Assignment ::
Within the records below is a range that opens at the line with "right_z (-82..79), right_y" and closes at the line with "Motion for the". Return that range word for word, both ends included, and only that range.

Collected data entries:
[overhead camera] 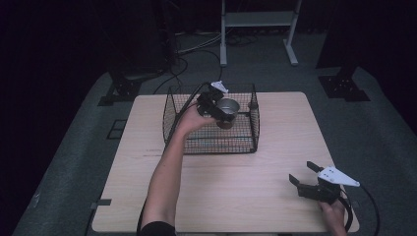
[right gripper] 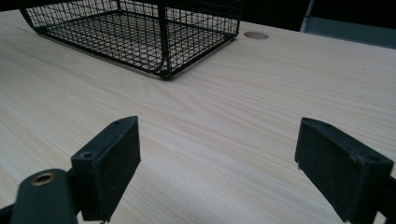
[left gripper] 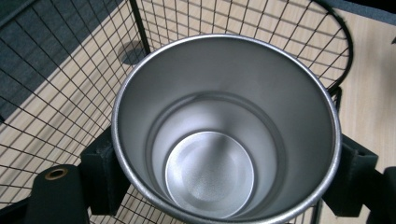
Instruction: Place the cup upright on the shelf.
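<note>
You have the steel cup [overhead camera: 228,106] clamped in your left gripper [overhead camera: 220,110], held over the wire basket [overhead camera: 173,98] in the upper middle of the high view. The step in hand looks like setting the cup down inside the basket. Keep the cup upright as you lower it, steer clear of the basket's mesh walls, and part the jaws only once its base rests flat on the mesh floor; a release from above would likely let it tip or roll.

In the left gripper view the cup [left gripper: 224,126] sits squarely between the two black jaws, one pressing on its wall at the lower left of the frame and the other at the lower right, its open mouth facing the camera and its inside empty. The basket's mesh [left gripper: 70,79] lies behind and beneath it, with the worktop [left gripper: 369,88] at the right edge.

Your right gripper [overhead camera: 309,176] rests low at the lower right of the high view, well apart from the basket. Its jaws stand wide apart with nothing between them, and the basket's corner [right gripper: 163,70] shows at the upper left of the right gripper view.
</note>
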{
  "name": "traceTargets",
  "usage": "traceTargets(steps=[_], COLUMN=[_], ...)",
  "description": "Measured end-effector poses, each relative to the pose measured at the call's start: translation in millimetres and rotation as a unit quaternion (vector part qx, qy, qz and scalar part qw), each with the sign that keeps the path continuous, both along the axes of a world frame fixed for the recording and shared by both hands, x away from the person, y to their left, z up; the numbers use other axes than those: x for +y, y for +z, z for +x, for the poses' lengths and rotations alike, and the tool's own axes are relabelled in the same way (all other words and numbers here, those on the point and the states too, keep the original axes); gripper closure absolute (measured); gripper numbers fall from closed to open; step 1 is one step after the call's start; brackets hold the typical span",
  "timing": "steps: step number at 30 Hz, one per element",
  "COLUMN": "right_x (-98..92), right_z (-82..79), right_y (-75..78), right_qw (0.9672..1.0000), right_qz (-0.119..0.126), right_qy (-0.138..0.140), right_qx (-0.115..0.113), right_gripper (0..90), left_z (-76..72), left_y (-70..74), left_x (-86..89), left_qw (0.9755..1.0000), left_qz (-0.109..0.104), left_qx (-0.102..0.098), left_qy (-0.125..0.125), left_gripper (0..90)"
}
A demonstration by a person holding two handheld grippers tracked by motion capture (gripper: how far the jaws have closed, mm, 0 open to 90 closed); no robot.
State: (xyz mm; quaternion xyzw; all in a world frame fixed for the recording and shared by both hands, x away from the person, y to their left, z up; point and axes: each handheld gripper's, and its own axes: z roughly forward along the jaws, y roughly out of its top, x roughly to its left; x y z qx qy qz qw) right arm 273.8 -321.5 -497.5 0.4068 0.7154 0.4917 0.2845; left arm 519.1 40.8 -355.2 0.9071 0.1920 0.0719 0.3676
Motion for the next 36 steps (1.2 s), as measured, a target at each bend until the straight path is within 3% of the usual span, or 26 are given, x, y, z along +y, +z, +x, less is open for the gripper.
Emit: traceTargets(steps=[8,14,22,31,36], right_x=[-0.1,-0.1,-0.3,-0.6,-0.6], right_z=[0.0,0.0,-0.1,0.0,0.0], right_y=[0.0,0.0,0.0,0.0,0.0], right_qw=[1.0,1.0,1.0,1.0,1.0], right_qz=[0.001,0.0,0.001,0.001,0.002], right_qy=[0.0,0.001,0.001,0.002,0.002], right_qx=[0.0,-0.001,0.0,0.0,-0.001], right_gripper=[13.5,13.5,13.5,13.5,13.5], left_z=[6.0,8.7,13.5,19.4,21.1], left_y=[-17.8,-29.0,-43.2,-49.1,-54.5], left_x=[-0.1,-2.6,-4.0,0.1,-0.6], left_qw=[0.9997,0.9994,0.9979,0.9973,0.9963], left_qz=[0.003,0.017,0.029,0.027,0.04], left_qx=[0.024,0.032,0.057,0.067,0.075], left_qy=[0.008,0.002,0.006,0.014,0.013], left_gripper=[17.8,17.8,17.8,17.7,17.7])
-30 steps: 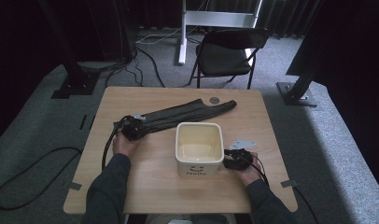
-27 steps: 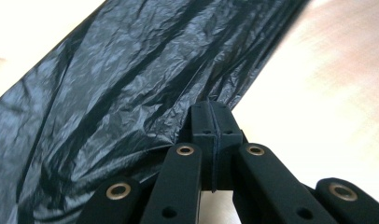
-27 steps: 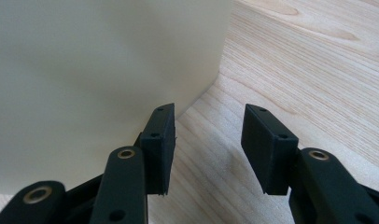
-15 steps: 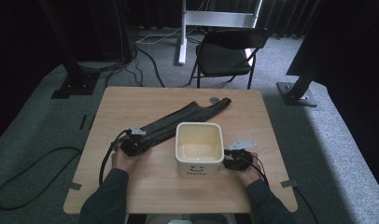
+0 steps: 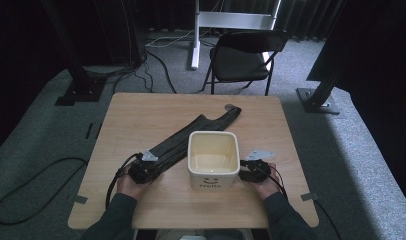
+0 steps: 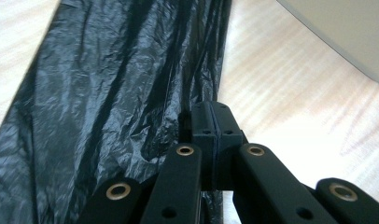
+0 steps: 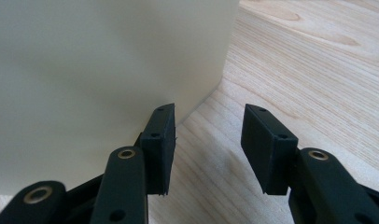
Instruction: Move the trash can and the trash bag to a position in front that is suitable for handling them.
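Left gripper [image 5: 143, 171]: fingers pressed together, seemingly pinching the near edge of the black plastic bag [image 6: 108, 93], probably to draw it toward the bin.

Right gripper [image 7: 208, 149]: fingers apart, holding nothing, beside the cream square bin's [image 5: 213, 159] right wall, likely to steady it.

Bag: flat, running diagonally from near left to the far desk [image 5: 141, 115].

Desk: pale wood. Room: grey carpet, folding chair [image 5: 241, 57], floor cables, dark drapes.
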A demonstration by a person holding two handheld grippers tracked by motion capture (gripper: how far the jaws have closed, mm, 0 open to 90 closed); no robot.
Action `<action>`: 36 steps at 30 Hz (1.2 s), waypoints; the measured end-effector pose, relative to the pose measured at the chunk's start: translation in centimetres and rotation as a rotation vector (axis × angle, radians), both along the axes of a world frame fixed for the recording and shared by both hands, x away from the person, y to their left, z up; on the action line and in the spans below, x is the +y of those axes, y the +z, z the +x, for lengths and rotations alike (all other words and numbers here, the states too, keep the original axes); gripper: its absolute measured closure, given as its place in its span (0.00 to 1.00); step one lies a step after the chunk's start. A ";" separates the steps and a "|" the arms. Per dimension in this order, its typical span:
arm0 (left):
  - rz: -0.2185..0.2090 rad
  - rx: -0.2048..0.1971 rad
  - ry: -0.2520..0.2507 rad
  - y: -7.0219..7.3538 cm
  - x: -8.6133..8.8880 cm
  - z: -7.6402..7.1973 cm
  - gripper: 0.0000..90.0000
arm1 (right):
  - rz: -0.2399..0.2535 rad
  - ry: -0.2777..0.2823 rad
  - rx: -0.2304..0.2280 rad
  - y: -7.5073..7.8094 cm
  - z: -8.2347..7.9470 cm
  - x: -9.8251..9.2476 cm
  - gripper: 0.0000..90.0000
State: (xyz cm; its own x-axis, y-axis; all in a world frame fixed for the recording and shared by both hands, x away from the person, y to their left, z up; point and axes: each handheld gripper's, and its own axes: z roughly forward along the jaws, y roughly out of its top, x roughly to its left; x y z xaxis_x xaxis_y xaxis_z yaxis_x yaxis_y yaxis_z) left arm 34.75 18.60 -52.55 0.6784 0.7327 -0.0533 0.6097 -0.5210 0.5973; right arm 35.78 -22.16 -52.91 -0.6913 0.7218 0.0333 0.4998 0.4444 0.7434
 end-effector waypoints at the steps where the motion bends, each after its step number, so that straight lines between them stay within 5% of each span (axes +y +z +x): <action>1: 0.005 -0.002 -0.010 0.0 -0.1 -0.1 1.00 | 0.000 -0.001 -0.001 0.0 0.0 0.0 0.61; 19: 0.000 -0.019 -0.052 0.3 -1.0 -1.5 0.96 | 0.014 0.011 -0.001 0.2 0.6 1.1 0.61; 29: -0.084 -0.094 -0.010 1.5 -0.8 -1.4 0.73 | 0.009 0.015 0.005 0.1 0.8 1.0 0.60; 36: -0.103 -0.105 -0.020 1.5 -1.3 -1.0 0.70 | -0.009 0.012 0.005 0.0 0.6 0.7 0.59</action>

Written answer ::
  "COLUMN": "right_x (-98..92), right_z (-82..79), right_y (-75..78), right_qw (0.9672..1.0000), right_qz (-0.119..0.126), right_qy (-0.138..0.140), right_qx (-0.115..0.113), right_gripper (0..90), left_z (-76..72), left_y (-70..74), left_x (-86..89), left_qw (0.9755..1.0000), left_qz (-0.109..0.104), left_qx (-0.102..0.098), left_qy (-0.125..0.125), left_gripper (0..90)"
}
A demonstration by a person holding two handheld grippers tracked by motion capture (gripper: how far the jaws have closed, mm, 0 open to 90 closed); no robot.
State: (xyz mm; quaternion xyzw; all in a world frame fixed for the recording and shared by both hands, x away from the person, y to their left, z up; point and axes: each handheld gripper's, and its own axes: z roughly forward along the jaws, y roughly out of its top, x roughly to its left; x y z qx qy qz qw) right arm 273.8 -321.5 -497.5 0.4068 0.7154 0.4917 0.2845; left arm 519.1 40.8 -355.2 0.9071 0.1920 0.0719 0.3676
Motion for the next 36 steps (1.2 s), as measured, a target at each bend until the straight path is within 3% of the usual span, or 26 are given, x, y, z along +y, +z, +x, less is open for the gripper.

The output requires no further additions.